2000年「EUREKA(ユリイカ)」がカンヌ国際映画祭国際批評家連盟賞とエキュメニック賞をダブル受賞。その後も「私立探偵濱マイク・名前のない森」「こおろぎ」「東京公園」など国際映画祭に多数出品。小説家としても「ユリイカ」で三島由紀夫賞を受賞。11年からは舞台演出も手がけ、12月13日まで東京・池袋の東京芸術劇場で「フェードル」(とよた真帆主演)を上演中。

<1>芝居の期間は朝から晩まで、妻のとよた真帆と話し合い…

 現在、東京芸術劇場で、僕が演出している舞台「フェードル」が上演されています。もともと映画を撮っていた僕ですが、この舞台に主演する、とよた真帆(顔写真)と結婚したのをきっかけに舞台にも興味を持つことになりました。

 とよたと結婚するまでの僕は、まったくといっていいほど舞台とは接点がありませんでした。だからもちろん、舞台がどうやって作られているかなんてまったく知りませんでした。しかし、とよたが2008年に出演した蜷川幸雄さんの舞台「リア王」に興味が湧いてきて、ぜひ稽古を見に行きたいとリクエストしたのが僕の芝居への入り口になりました。でも、その時は見に行くことができず、実際に初めて舞台の現場を見たのは翌年の蜷川芝居「コースト・オブ・ユートピア」。これで僕は芝居を演出してみたいと強く思うようになったのです。

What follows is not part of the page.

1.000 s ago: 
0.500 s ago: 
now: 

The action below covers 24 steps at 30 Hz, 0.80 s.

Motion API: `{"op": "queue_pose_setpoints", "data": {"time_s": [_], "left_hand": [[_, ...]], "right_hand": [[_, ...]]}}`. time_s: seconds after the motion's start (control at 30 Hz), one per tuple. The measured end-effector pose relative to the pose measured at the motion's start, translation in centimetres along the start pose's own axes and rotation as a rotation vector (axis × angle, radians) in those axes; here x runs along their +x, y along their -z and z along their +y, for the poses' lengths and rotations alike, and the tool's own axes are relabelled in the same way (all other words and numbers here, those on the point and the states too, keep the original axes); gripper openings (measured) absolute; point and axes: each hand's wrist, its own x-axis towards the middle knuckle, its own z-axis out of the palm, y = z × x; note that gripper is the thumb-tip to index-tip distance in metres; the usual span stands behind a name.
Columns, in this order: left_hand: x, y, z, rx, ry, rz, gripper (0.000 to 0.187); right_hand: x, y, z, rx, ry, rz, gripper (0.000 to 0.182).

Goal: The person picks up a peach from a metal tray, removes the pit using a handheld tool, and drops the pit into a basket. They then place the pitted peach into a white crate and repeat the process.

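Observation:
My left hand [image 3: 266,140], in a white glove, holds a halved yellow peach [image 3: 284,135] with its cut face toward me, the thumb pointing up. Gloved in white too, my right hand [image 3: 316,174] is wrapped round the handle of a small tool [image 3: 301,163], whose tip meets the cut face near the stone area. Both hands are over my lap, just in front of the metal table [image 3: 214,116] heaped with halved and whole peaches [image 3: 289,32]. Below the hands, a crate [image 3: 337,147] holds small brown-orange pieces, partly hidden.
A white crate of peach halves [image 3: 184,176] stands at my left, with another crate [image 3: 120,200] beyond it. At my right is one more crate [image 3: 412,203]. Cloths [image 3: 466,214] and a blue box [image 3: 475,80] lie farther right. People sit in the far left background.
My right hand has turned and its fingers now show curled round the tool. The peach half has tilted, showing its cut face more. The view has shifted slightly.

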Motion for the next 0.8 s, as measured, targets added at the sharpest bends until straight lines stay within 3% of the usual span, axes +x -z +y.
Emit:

 決定的だったのは、舞台稽古を見た時でした。蜷川さんと役者さんたちのコミュニケーションのやり方、稽古しながら徹底的に話し合って作り上げていくやり方が、映画とは違うと思ったんです。しかし、僕は同時に、僕がそれをやったらどうなるのかという興味を強く抱いたのです。そして、痛切に「やってみたい」と思ったわけです。